*** Opening of DATASET SECTION ***
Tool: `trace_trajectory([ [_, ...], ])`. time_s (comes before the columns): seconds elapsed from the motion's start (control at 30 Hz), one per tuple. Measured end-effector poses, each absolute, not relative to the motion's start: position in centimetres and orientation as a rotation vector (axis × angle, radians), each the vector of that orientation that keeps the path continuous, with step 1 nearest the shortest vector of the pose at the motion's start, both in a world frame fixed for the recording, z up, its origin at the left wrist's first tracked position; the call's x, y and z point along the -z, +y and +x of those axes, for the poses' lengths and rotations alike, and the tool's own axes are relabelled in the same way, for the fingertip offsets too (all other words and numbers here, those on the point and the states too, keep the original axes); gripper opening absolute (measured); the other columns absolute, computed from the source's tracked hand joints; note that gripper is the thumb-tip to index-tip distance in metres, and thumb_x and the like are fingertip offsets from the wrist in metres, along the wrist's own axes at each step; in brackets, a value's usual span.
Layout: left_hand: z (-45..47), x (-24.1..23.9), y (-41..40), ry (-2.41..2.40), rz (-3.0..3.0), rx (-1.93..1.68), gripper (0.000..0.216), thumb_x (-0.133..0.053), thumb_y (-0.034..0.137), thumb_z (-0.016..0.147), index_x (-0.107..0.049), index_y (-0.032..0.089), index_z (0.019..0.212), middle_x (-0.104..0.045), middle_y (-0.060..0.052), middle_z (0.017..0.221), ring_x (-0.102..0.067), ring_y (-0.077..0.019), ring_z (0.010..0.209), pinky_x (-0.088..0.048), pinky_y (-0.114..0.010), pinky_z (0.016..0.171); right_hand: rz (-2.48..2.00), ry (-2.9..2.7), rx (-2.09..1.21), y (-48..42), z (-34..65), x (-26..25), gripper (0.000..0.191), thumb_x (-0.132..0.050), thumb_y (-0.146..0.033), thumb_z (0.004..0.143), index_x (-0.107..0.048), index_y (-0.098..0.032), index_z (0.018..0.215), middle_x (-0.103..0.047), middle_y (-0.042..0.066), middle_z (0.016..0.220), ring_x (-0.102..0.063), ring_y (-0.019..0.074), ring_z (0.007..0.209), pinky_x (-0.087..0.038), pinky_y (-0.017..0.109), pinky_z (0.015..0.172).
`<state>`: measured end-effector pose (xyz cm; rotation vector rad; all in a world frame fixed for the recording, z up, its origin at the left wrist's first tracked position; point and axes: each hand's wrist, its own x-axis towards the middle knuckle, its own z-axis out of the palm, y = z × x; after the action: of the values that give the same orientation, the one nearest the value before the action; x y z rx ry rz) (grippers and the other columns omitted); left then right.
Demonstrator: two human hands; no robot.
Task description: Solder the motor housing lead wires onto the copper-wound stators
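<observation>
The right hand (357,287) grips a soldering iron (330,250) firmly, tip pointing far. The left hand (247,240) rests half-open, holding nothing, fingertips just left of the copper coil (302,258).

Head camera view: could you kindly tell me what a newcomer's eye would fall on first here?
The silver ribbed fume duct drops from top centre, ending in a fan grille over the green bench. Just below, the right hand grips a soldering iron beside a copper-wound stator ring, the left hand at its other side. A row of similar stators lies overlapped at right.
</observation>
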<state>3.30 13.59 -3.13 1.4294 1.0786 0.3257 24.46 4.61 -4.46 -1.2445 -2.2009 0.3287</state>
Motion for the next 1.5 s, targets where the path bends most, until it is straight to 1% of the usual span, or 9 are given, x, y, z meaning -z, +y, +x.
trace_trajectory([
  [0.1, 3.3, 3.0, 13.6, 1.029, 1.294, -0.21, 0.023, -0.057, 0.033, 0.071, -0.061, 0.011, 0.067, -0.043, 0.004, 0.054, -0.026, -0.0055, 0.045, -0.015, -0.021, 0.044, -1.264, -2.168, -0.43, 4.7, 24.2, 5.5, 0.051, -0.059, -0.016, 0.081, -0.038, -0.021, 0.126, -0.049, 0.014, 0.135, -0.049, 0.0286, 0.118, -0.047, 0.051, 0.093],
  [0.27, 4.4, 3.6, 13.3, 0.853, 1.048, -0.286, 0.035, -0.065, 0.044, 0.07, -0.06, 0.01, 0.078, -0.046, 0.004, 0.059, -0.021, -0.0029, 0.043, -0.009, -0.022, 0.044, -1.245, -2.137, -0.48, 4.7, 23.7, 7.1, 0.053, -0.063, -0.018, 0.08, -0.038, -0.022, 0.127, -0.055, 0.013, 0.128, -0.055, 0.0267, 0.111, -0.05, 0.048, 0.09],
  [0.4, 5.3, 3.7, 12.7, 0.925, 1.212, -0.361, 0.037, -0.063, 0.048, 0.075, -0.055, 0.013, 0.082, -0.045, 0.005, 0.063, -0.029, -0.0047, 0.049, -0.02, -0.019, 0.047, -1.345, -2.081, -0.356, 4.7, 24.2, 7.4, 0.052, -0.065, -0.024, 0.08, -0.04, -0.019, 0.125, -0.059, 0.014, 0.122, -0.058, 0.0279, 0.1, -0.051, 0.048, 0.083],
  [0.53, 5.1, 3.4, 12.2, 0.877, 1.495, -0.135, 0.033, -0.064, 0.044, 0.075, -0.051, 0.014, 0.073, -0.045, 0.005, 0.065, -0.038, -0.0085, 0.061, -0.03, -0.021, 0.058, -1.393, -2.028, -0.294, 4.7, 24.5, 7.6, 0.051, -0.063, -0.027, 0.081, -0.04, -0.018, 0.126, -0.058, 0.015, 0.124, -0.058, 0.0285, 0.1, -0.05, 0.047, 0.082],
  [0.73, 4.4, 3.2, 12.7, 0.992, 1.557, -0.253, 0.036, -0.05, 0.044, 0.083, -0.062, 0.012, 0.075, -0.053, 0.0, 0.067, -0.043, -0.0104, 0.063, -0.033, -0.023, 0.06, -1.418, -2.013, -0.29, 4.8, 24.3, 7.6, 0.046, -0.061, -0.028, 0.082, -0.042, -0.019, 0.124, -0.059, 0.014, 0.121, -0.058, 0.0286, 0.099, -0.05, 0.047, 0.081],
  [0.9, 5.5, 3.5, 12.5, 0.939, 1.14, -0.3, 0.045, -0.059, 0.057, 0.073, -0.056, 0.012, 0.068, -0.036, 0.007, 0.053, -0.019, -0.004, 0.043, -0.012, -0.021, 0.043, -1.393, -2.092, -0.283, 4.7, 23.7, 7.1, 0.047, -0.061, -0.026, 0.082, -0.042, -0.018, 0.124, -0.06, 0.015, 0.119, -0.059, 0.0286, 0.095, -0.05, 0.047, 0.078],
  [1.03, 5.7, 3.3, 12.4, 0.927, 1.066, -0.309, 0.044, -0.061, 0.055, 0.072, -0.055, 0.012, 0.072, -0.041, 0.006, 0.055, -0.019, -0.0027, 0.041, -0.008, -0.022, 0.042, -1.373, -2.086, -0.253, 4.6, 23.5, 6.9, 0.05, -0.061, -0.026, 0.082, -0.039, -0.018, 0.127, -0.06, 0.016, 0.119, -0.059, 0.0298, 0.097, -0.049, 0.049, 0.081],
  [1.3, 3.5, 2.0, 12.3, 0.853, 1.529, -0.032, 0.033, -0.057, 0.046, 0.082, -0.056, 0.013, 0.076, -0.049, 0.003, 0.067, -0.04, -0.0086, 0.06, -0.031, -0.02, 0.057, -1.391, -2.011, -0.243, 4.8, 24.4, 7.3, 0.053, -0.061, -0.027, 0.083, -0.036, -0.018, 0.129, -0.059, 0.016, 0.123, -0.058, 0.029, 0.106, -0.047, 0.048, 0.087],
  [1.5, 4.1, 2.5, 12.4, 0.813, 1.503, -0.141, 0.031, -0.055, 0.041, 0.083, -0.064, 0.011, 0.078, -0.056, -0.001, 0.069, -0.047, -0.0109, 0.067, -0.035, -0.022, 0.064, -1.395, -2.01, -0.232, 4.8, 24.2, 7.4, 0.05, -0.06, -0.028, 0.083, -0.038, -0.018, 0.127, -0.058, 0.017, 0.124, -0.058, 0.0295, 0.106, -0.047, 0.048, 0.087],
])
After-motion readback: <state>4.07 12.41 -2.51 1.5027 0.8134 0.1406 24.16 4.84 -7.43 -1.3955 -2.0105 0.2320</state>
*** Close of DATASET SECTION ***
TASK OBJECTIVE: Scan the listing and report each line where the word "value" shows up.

EXERCISE RESULT:
Tool: `trace_trajectory([ [_, ...], ])`. time_s (comes before the columns): seconds elapsed from the motion's start (control at 30 Hz), one per tuple. Measured end-effector poses, each absolute, not relative to the motion's start: position in centimetres and orientation as a rotation vector (axis × angle, radians), each the vector of that orientation that keeps the path continuous, with step 1 nearest the shortest vector of the pose at the motion's start, both in a world frame fixed for the recording, z up, its origin at the left wrist's first tracked position; the call's x, y and z point along the -z, +y and +x of those axes, for the poses' lengths and rotations alike, and the tool's own axes are relabelled in the same way, for the fingertip offsets too (all other words and numbers here, those on the point and the states too, keep the original axes); gripper opening absolute (measured); the other columns absolute, computed from the source's tracked hand joints; note that gripper is the thumb-tip to index-tip distance in metres, and thumb_x and the like are fingertip offsets from the wrist in metres, along the wrist's own axes at each step; in brackets, a value's usual span.
`<state>`: measured end-effector pose (xyz cm; rotation vector rad; all in a world frame fixed for the recording, z up, its origin at the left wrist's first tracked position; point and axes: each hand's wrist, its own x-axis towards the middle knuckle, its own z-axis out of the palm, y = z × x; after the action: of the values that give the same orientation, the one nearest the value before the action; x y z rx ry rz) (grippers and the other columns omitted); left then right.

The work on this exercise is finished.